1. Electrical Vehicle Energy Management Systems (EVEMS)
As electric passenger vehicles become increasingly popular in British Columbia, there is concern over whether buildings that offer charging stations are properly equipped to handle a situation in which all charging stations are in use at the same time. In BC, many municipalities have set requirements for new buildings to be “electric vehicle ready.” However, with an EVEMS installed, they are not required to calculate electrical load based on 100% capacity. EVEMS technologies are designed to reduce demand on the electric grid by intelligently distributing power to multiple vehicles over the course of the day, rather than all at once.
Technical Safety BC is in the process of reviewing installation permits related to EVEMS and tracking non-compliance issues to help prevent risks to people or property caused by overloading charging stations. We have also initiated discussions with other electrical regulators in the province to ensure consistency in regulation application.
2. Uncertified equipment
Sales of equipment unapproved for use in Canada pose a significant risk to British Columbians’ safety, with online sales in particular failing regulation standards. British Columbians should only purchase electrical and gas equipment if they bear an approved certification mark to indicate they are safe for use.

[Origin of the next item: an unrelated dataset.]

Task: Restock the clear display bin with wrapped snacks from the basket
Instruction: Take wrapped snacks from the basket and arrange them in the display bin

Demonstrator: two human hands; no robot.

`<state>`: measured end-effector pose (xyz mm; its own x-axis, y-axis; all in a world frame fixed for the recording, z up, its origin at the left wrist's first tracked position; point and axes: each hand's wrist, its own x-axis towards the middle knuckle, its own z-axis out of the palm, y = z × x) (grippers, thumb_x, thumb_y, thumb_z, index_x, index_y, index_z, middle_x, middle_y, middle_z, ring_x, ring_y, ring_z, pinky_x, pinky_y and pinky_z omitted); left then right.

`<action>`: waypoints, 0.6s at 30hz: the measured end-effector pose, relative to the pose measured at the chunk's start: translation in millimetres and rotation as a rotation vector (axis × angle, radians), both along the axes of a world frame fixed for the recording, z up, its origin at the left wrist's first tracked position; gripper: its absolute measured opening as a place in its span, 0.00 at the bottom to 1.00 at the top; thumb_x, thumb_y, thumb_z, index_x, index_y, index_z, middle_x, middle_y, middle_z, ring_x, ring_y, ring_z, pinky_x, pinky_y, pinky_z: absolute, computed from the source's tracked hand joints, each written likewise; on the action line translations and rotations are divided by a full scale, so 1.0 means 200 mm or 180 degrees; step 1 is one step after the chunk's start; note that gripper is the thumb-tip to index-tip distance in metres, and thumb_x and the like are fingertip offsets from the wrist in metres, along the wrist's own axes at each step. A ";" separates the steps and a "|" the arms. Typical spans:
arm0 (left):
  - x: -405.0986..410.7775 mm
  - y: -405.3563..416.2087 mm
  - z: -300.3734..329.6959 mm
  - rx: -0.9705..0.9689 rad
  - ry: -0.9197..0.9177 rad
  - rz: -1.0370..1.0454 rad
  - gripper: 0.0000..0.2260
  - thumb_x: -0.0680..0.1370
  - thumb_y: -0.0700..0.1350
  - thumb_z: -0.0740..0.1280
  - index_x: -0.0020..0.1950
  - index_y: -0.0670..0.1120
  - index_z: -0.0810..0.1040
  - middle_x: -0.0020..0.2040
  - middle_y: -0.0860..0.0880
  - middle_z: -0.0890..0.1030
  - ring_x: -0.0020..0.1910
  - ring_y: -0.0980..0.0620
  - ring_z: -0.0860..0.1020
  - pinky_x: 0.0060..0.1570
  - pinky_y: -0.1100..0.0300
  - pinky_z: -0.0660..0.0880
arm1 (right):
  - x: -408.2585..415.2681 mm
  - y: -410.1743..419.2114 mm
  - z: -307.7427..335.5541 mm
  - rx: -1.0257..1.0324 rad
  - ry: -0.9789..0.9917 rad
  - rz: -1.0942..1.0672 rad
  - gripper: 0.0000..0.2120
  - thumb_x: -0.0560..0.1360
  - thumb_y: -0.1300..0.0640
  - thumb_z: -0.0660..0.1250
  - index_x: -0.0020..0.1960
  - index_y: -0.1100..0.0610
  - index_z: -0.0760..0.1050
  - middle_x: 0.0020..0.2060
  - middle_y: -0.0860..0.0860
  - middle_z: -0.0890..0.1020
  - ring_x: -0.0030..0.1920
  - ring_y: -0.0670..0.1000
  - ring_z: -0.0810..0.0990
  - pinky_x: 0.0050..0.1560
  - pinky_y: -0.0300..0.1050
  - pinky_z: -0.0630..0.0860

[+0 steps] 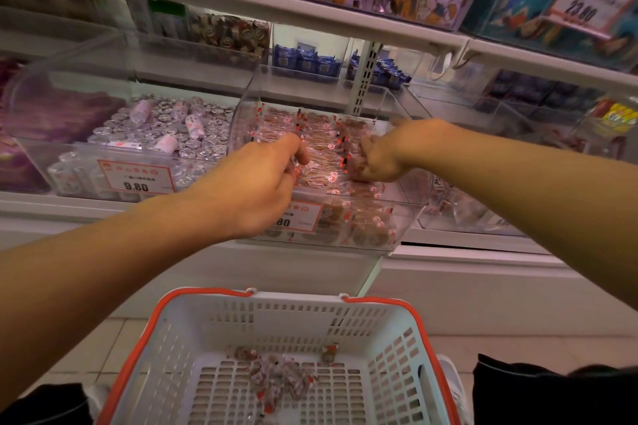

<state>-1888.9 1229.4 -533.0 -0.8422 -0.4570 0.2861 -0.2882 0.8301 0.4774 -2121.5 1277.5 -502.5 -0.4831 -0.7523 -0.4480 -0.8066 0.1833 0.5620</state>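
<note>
Single head-worn wide-angle view, facing forward and down from close range. Upper frame: white shop shelving (345, 19) with a clear plastic display bin (407, 214) at arm's reach. Lower edge: a white slotted, orange-rimmed basket (397, 331) directly beneath the camera.

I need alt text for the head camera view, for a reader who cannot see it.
Both hands, left hand and right hand, reach into a clear display bin of wrapped snacks on a shop shelf. Below stands a white basket holding a few snacks.
</note>
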 end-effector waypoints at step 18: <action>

In 2020, one fatality and one critical injury occurred in Ruby Lake, BC because of propane appliances that were not installed properly and not certified for use in Canada. Other reports included carbon monoxide alarms not certified for use in Canada, and electrical equipment not certified for use which have resulted in an electrical fire in at least one recent case (no fatalities or major injuries).
Technical Safety BC continues to push for greater awareness around certified products through campaigns and initiatives.
Read more about approved certification marks for electrical products.
3. Work by unlicensed individuals
Licensed contractors perform regulated work and make sure equipment is installed properly. While there are no numbers on how much regulated work is performed annually by unlicensed individuals, the danger this presents is significant.
In the summer of 2020, Technical Safety BC released investigation reports on two fatal carbon monoxide incidents at Ruby Lake and Tulameen. These investigations found that improperly installed gas equipment, including the aforementioned propane appliance in Ruby Lake, led to three fatalities and one critical injury. In the case of Tulameen, an on-demand propane tankless water heater had been installed in a hazardous manner inconsistent with Canadian code and certification standards.
These fatal incidents demonstrate the most extreme hazards associated with some do-it-yourself (DIY) work and the challenges with regulating activity in this space, but they are not the only examples.
Almost half of 2020’s electrical incidents occurred in detached homes, townhomes, and apartment buildings, indicating a need for greater public awareness of electrical safety at home and the importance of hiring a licensed contractor to perform regulated electrical and gas work.